Task statement — Reproduce each line of the material exactly as it reads.

Data below —
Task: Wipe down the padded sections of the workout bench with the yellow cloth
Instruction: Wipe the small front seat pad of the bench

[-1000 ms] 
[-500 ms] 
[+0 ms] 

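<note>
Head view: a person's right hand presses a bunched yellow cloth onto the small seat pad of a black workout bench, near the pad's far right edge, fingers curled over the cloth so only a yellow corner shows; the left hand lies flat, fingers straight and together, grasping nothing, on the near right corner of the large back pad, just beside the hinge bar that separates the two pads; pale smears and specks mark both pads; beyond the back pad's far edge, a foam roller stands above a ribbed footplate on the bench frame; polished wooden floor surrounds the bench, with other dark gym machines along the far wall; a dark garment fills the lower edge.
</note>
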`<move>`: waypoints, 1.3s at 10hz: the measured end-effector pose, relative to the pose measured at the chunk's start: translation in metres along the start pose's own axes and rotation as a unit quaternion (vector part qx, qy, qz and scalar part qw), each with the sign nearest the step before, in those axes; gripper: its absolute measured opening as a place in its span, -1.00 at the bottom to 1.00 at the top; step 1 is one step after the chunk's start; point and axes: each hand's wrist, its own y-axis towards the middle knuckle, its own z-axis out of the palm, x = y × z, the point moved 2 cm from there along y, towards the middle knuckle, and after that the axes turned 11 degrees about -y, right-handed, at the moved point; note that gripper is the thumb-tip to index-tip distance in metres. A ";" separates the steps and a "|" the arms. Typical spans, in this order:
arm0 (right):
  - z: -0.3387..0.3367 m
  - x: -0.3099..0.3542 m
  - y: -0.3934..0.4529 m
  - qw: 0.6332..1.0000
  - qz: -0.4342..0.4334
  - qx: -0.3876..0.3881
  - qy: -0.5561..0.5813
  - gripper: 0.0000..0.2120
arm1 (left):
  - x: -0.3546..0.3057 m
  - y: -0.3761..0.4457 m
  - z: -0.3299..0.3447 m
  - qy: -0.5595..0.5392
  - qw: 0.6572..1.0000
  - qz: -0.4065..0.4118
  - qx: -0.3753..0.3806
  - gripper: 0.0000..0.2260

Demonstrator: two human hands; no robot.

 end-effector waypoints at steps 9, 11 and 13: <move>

Task response —
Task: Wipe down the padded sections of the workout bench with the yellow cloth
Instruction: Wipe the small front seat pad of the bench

[-1000 ms] 
[-500 ms] 
[+0 ms] 

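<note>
Head view: a person's right hand presses a bunched yellow cloth onto the small seat pad of a black workout bench, near the pad's far right edge, fingers curled over the cloth so only a yellow corner shows; the left hand lies flat, fingers straight and together, grasping nothing, on the near right corner of the large back pad, just beside the hinge bar that separates the two pads; pale smears and specks mark both pads; beyond the back pad's far edge, a foam roller stands above a ribbed footplate on the bench frame; polished wooden floor surrounds the bench, with other dark gym machines along the far wall; a dark garment fills the lower edge.
</note>
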`<move>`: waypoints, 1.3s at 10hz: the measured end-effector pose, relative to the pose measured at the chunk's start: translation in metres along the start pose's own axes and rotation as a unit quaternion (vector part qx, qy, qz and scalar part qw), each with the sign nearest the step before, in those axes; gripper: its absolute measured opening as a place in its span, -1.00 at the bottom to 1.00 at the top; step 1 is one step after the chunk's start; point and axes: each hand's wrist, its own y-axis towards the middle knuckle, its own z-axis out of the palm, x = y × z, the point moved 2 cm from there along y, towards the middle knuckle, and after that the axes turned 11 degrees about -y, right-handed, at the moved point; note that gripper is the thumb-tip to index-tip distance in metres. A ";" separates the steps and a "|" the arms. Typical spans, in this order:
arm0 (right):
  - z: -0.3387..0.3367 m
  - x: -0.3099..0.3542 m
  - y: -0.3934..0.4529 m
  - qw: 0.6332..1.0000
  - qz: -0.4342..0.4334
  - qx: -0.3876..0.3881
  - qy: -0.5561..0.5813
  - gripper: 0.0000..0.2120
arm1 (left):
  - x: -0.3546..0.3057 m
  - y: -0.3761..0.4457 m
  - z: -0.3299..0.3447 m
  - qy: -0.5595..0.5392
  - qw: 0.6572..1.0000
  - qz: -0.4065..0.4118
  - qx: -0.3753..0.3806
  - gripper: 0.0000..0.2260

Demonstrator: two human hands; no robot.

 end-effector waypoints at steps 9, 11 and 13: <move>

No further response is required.